The balanced diet does a great deal for a PLWA, including:
- Increase the appetite
- Ensure that the body gets adequate nutrients
- Aid the digestive system
- Help keep weight up
- Provide overall strength to the body
Diet-related problems caused by AIDS, HIV, and other opportunistic infections are:
- Loss of appetite
- Digestive problems
- Mal-absorption of food
- Nausea and vomiting
Principles of a healthy lifestyle include:
- Good nutrition
- Being aware of the importance of food and nutrition
- Food education
- Regular exercise
Here are some eating tips:
- Eat frequently throughout the day, maximizing selections with protein and calorie-rich items
- Keep hard-boiled eggs readily available - they are the body's favorite, high-quality, protein-rich food
- Vegetable-sourced proteins such as kidney beans, lentils, chick peas and black-eyed peas are "incomplete." Balance these with other forms of protein. Any combination of a grain and a legume like beans and rice, or peanut sauce and chapattis is balanced
- Milk and milk products are excellent if you can tolerate it. (Damaged intestines are occasionally intolerant to lactose, the sugar found in milk and other dairy products)
If you do not feel like eating:
- Try eating many small meals instead of three large ones
- Keep your favorite foods close at hand
- Perform mild exercise, such as walking, before eating
- Eat at a nice restaurant, perhaps with a friend.
- Eat slowly
- Don't force-feed yourself
- Avoid sweet, greasy, or spicy foods and caffeine.
- Eat your favorite food even if it is just a little bit.
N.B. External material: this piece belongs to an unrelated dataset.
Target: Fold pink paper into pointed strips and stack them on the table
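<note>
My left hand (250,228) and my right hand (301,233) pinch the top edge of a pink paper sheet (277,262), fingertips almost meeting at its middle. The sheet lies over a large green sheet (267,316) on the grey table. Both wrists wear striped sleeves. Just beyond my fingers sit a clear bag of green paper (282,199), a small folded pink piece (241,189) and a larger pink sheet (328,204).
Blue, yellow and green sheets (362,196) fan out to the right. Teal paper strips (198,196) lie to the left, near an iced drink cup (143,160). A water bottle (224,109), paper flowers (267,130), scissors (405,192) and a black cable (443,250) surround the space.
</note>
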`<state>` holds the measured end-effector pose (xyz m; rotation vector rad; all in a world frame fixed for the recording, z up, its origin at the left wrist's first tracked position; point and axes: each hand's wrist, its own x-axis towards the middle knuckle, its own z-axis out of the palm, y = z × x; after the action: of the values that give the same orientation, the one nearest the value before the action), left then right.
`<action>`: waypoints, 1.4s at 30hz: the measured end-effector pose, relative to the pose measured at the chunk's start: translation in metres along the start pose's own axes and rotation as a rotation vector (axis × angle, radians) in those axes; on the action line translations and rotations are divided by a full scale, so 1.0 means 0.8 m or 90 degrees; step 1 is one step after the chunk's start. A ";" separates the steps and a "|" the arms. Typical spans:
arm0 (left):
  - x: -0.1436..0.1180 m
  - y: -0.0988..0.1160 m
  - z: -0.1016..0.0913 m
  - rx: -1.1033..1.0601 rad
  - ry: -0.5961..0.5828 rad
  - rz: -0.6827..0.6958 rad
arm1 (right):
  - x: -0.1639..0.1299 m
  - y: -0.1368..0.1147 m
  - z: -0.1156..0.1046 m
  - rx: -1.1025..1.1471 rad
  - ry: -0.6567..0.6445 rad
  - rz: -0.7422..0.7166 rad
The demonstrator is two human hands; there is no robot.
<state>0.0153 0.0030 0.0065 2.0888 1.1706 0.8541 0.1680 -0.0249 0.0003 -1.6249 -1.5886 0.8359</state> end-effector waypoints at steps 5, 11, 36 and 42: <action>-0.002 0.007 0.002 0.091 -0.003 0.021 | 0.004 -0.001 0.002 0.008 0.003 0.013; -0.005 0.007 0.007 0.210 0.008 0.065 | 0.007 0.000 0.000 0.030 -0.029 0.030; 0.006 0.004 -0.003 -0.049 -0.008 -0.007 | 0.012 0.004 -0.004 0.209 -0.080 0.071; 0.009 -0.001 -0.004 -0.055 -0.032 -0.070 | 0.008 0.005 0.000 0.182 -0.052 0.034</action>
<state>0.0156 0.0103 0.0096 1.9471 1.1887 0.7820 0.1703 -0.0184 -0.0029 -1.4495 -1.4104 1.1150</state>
But don't forget to eat enough of what's good for you
If you have a sore mouth:
- Rinse many times with warm, salty water, or with a mixture of baking soda and water. This may ease the pain. Mouthwash can be too harsh.
- Use a toothbrush that has soft bristles
- Eat foods cold or at room temperature
- Try mashed potatoes, soup, or other soft foods
- Fresh fruit juice is better to drink than water because it contains valuable minerals
Other treatment tips for Persons Living with Aids:
In case of diarrhea:
- Swallow 2 pawpaw seeds 3 times daily.
In case of the flu:
- Pound ginger and garlic, and add the mixture to a glass of warm water. Do this for three days.
To boost your immune system:
- Eat a handful of pumpkin seeds daily.
If you're on TB treatment and antiretrovirals:
- Eat many vegetable salads daily to detox your body from the drugs.
*This information is presented as an example of how some cultures, deprived of adequate medical resources, are dealing with HIV/AIDS-related problems. WiRED makes no claims about the accuracy of the information presented here or about the effectiveness of these diets.